WHAT THIS TASK INVOLVES:
Pull out every line with the word "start" from the entries below.

(Source data)

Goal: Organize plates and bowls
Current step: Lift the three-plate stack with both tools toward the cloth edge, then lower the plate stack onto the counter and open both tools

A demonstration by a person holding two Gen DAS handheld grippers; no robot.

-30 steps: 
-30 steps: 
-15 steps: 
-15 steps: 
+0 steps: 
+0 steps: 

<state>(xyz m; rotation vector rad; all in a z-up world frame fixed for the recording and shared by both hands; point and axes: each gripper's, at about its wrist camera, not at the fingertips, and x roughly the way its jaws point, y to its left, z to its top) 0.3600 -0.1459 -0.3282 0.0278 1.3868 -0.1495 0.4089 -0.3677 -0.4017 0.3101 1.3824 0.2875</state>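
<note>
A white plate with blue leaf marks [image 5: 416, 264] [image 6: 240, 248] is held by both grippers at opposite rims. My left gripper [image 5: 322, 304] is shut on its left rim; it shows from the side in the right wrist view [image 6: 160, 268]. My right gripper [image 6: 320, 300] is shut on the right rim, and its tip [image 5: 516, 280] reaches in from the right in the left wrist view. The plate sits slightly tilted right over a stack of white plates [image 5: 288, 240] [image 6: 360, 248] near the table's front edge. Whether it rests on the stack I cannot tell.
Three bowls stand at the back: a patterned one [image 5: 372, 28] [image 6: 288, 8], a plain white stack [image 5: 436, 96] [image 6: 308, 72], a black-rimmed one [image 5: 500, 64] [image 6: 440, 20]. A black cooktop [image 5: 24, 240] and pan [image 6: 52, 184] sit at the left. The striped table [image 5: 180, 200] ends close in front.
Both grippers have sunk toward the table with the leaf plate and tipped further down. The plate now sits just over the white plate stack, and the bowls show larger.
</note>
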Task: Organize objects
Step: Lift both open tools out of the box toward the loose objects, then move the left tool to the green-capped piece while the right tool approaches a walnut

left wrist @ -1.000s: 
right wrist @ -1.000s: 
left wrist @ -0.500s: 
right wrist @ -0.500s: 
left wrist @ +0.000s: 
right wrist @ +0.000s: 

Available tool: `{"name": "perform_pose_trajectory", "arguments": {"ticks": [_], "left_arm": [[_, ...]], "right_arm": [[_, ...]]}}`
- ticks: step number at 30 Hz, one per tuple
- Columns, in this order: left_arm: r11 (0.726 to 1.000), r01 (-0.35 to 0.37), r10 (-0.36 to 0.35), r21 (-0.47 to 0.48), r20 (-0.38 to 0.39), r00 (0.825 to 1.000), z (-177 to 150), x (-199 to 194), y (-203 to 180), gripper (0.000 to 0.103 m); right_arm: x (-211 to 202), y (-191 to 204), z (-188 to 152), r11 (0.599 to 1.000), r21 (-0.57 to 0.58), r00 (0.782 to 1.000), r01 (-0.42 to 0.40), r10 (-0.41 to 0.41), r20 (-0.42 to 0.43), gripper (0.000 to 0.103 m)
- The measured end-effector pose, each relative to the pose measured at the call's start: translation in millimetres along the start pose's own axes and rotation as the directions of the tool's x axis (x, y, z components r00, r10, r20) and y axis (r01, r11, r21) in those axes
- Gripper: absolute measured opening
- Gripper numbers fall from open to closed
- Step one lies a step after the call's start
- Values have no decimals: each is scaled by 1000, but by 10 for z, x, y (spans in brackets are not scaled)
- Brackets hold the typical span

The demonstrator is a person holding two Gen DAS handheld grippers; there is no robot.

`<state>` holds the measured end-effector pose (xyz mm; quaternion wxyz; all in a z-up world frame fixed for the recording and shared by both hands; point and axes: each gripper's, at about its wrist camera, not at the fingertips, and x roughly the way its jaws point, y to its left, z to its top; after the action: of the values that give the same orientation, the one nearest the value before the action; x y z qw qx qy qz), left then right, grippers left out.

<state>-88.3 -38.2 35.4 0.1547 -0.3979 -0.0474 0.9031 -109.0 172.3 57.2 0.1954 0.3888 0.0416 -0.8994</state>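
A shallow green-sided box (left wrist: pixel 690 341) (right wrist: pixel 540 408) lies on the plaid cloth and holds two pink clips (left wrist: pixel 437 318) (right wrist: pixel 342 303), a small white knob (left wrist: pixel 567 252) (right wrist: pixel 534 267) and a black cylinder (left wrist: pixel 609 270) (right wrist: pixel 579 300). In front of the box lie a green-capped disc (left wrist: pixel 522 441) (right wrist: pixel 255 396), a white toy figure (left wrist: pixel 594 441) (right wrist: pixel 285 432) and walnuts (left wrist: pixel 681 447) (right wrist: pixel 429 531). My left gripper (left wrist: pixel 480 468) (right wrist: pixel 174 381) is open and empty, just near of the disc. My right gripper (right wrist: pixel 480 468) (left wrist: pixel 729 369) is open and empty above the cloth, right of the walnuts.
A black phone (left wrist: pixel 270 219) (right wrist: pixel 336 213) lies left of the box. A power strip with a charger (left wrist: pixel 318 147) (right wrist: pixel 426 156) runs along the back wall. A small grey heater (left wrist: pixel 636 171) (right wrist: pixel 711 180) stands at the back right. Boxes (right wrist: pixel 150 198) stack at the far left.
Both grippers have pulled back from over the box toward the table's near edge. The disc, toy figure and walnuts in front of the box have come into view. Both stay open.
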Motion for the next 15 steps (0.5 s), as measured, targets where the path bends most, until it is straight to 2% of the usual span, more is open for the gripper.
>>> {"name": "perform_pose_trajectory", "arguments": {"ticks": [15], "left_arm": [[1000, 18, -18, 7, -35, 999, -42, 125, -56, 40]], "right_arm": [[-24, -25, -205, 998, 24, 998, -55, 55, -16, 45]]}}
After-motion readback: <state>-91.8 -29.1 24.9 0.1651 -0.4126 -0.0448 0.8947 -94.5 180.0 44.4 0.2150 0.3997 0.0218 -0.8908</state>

ANSWER TO THIS EXERCISE:
- The measured end-effector pose, each relative to the pose measured at the call's start: translation in millimetres along the start pose's own axes and rotation as the directions of the tool's x axis (x, y, z components r00, r10, r20) and y axis (r01, r11, r21) in those axes
- Step one lies a step after the call's start

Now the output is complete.